Man of a Thousand Tongues

   When I was in Brazil I had struggled to learn the local language, and decided to give my physics lectures in Portuguese. Soon after I came to Caltech, I was invited to a party hosted by Professor Bacher. Before I arrived at the party, Bacher told the guests, “This guy Feynman thinks he’s smart because he learned a little Portuguese, so let’s fix him good: Mrs. Smith, here (she’s completely Caucasian), grew up in China. Let’s have her greet Feynman in Chinese.”
   I walk into the party innocently, and Bacher introduces me to all these people: “Mr. Feynman, this is Mr. So-and-so.”
   “Pleased to meet you, Mr. Feynman.”
   “And this is Mr. Such-and-such.”
   “My pleasure, Mr. Feynman.”
   “And this is Mrs. Smith.”
   “Ai, choong, ngong jia! ” she says, bowing.

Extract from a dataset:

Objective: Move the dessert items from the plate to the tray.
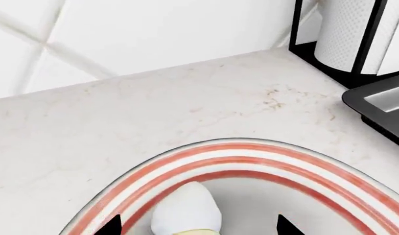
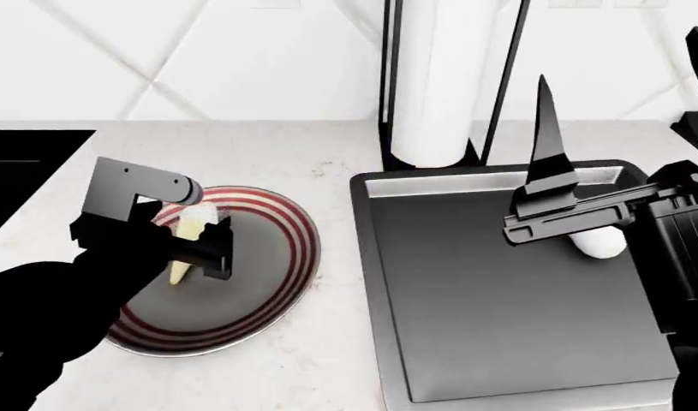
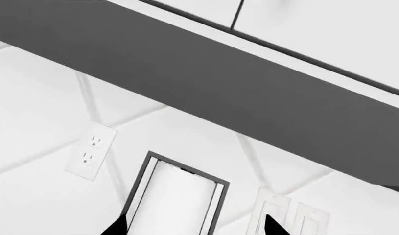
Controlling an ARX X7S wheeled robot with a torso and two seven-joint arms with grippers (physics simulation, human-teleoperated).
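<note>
The left gripper (image 2: 200,244) sits low over the plate (image 2: 274,291), its fingers (image 1: 111,226) spread to either side of 1 cone (image 2: 188,244). In the left wrist view the cone's white top (image 1: 186,213) lies between the 2 dark fingertips, with a clear gap on each side, so the fingers are open and not touching it. The cone lies on the plate's grey centre, inside the red and white rings, its pale yellow tip pointing toward the robot.

The plate rests on the pale marbled tabletop (image 2: 325,368), just left of the tray (image 2: 498,342), apart from it.

The right gripper (image 2: 549,184) is held above the tray's far right part, tilted up so 1 finger (image 2: 545,128) points toward the wall. In the right wrist view only 2 finger tips (image 3: 114,227) show, wide apart with nothing between them: open. A second cone (image 2: 600,242) lies on the tray floor below the right gripper, partly hidden by it; only its white rounded end shows.

Beyond the tray a paper towel roll (image 2: 440,86) stands upright in a black frame against the white tiled wall (image 2: 211,51). A black basin (image 2: 17,163) cuts in at far left.
</note>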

   This is such a surprise to me that I figure the only thing to do is to reply in the same spirit. I bow politely to her, and with complete confidence I say, “Ah ching, jong jien!

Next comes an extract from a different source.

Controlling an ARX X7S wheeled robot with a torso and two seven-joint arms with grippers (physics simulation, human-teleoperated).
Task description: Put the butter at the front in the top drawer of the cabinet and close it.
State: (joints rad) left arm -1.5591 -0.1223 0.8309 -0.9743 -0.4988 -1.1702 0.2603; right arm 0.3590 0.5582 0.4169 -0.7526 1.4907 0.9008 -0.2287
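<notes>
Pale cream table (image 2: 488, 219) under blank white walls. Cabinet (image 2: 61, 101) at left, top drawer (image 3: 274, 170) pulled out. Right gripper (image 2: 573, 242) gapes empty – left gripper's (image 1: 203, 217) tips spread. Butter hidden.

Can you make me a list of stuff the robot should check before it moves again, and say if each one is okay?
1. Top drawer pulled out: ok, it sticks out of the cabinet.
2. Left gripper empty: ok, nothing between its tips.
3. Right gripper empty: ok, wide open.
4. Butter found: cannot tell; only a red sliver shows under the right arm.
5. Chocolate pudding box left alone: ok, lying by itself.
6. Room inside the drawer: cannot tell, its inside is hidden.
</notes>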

   “Oh, my God!” she exclaims, losing her own composure. “I knew this would happen—I speak Mandarin and he speaks Cantonese!”

Certainly, Mr. Big!

   I used to cross the United States in my automobile every summer, trying to make it to the Pacific Ocean. But, for various reasons, I would always get stuck somewhere-usually in Las Vegas.
   I remember the first time, particularly, I liked it very much. Then, as now, Las Vegas made its money on the people who gamble, so the whole problem for the hotels was to get people to come there to gamble. So they had shows and dinners which were very inexpensive—almost free. You didn’t have to make any reservations for anything: you could walk in, sit down at one of the many empty tables, and enjoy the show. It was just wonderful for a man who didn’t gamble, because I was enjoying all the advantages—the rooms were inexpensive, the meals were next to nothing, the shows were good, and I liked the girls.

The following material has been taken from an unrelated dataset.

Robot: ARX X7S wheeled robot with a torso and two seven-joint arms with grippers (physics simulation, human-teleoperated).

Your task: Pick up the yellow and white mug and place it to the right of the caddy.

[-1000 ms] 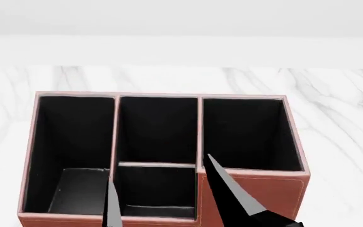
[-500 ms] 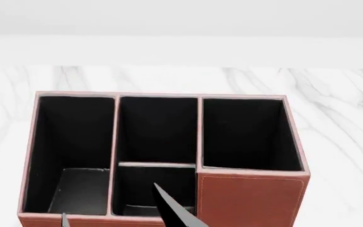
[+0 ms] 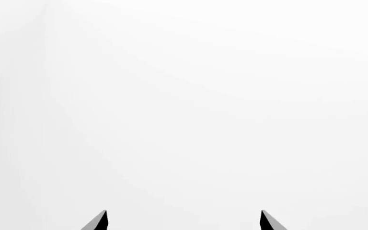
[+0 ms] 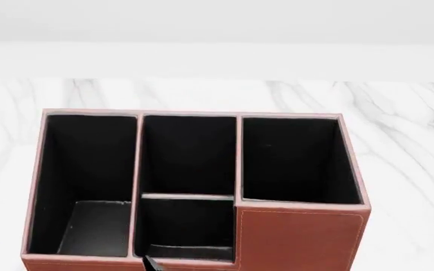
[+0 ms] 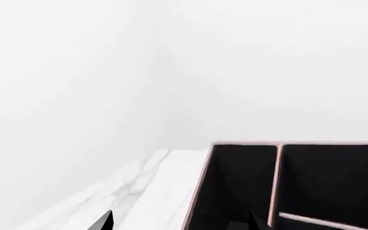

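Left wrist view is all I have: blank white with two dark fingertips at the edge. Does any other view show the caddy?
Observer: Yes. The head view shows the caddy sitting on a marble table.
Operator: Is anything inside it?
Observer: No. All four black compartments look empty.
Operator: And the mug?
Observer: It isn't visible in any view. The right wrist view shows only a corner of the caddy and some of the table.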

   One day I was lying around the pool at my motel, and some guy came up and started to talk to me. I can’t remember how he got started, but his idea was that I presumably worked for a living, and it was really quite silly to do that. Look how easy it is for me,” he said. “I just hang around the pool all the time and enjoy life in Las Vegas.”
   “How the hell do you do that without working?”
   “Simple: I bet on the horses.”
   “I don’t know anything about horses, but I don’t see how you can make a living betting on the horses,” I said, skeptically.
   “Of course you can,” he said. “That’s how I live! I’ll tell you what: I’ll teach you how to do it. We’ll go down and I’ll guarantee that you’ll win a hundred dollars.”
   “How can you do that?”
   “I’ll bet you a hundred dollars that you’ll win,” he said. “So if you win it doesn’t cost you anything, and if you lose, you get a hundred dollars!”
   So I think, “Gee! That’s right! If I win a hundred dollars on the horses and I have to pay him, I don’t lose anything; it’s just an exercise—it’s just proof that his system works. And if he fails, I win a hundred dollars. It’s quite wonderful!”
   He takes me down to some betting place where they have a list of horses and racetracks all over the country. He introduces me to other people who say, “Geez, he’s great! I won a hundred dollars!”
   I gradually realize that I have to put up some of my own money for the bets, and I begin to get a little nervous. “How much money do I have to bet?” I ask.
   “Oh, three or four hundred dollars.”
   I haven’t got that much. Besides, it begins to worry me: Suppose I lose all the bets?
   So then he says, “I’ll tell you what: My advice will cost you only fifty dollars, and onlyifitworks. If it doesn’t work, I’ll give you the hundred dollars you would have won anyway.”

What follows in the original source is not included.